Brain and Behavior Institute
- B.S. 1984 Nanjing Agricultural University, P. R. China
- M.S. 1987 Nanjing Agricultural University, P. R. China
- Ph.D. 1998 Shanghai Institute of Entomology, P. R. China
- Fundamental molecular mechanisms that guide the formation and maintenance of the nervous system using the fruit fly
- Manipulation of gene expression in a single neuron or a subset of neurons within the developing brain
- Examination of neuronal morphology at certain developmental stages
The nervous system is extremely complex and accurate. Generation of this complicated network involves many biological events, such as cell proliferation, cell degeneration, cell differentiation, neuron remodeling, axon guidance, axon bifurcation, axon extension, synapse formation and plasticity. Our lab seeks to understand the fundamental molecular mechanisms that guide the formation and maintenance of the nervous system using the fruit fly, Drosophila melanogaster, as a model system.
Many genes controlling neuronal development are essential genes. We use the genetic technique called MARCM (Mosaic Analysis with a Repressive Cell Marker) (Lee and Luo, 1999) to manipulate gene expression in a single neuron or a subset of neurons within the developing brains and to examine neuronal morphology at certain developmental stages.

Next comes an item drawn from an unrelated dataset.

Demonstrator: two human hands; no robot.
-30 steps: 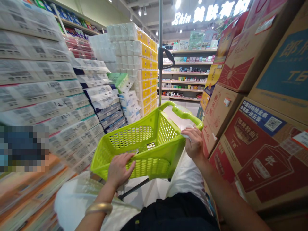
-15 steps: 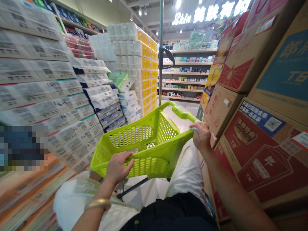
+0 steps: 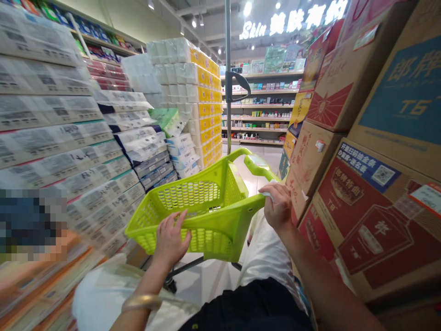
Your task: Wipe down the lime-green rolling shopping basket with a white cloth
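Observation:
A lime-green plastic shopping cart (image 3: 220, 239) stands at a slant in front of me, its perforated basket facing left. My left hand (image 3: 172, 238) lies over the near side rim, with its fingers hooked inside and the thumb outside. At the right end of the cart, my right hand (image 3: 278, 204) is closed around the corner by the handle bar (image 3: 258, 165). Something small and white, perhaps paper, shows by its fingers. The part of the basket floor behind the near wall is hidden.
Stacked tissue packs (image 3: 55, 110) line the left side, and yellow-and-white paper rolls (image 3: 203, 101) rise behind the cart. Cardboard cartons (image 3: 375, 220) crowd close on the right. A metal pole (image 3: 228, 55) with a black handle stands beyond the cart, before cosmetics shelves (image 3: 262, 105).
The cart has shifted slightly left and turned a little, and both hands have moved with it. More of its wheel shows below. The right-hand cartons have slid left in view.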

Currently, two projects are actively ongoing in the lab. The first project is to study the functions and signaling pathways of Drosophila Dscam (Down Syndrome Cell Adhesion Molecule). Down Syndrome (DS) is the most frequent mental retardation disease caused by a genetic disorder in humans. It occurs in about 1 out of 800 live births among all races and economic groups. Human DSCAM is strongly suggested to be involved in the pathogenesis of DS, and our early studies indicated that Drosophila Dscam, a homologue of human DSCAM, is required for normal axon branching and guidance. Surprisingly, Drosophila Dcsam gene potentially encodes more than 150,000 distinct cell adhesion molecules through mRNA alternative splicing. We are also interested in understanding the biological significance of this tremendous molecular diversity. The second project is to continue the systemic, genome-wide mosaic screens for genes underlying different aspects of neuronal development.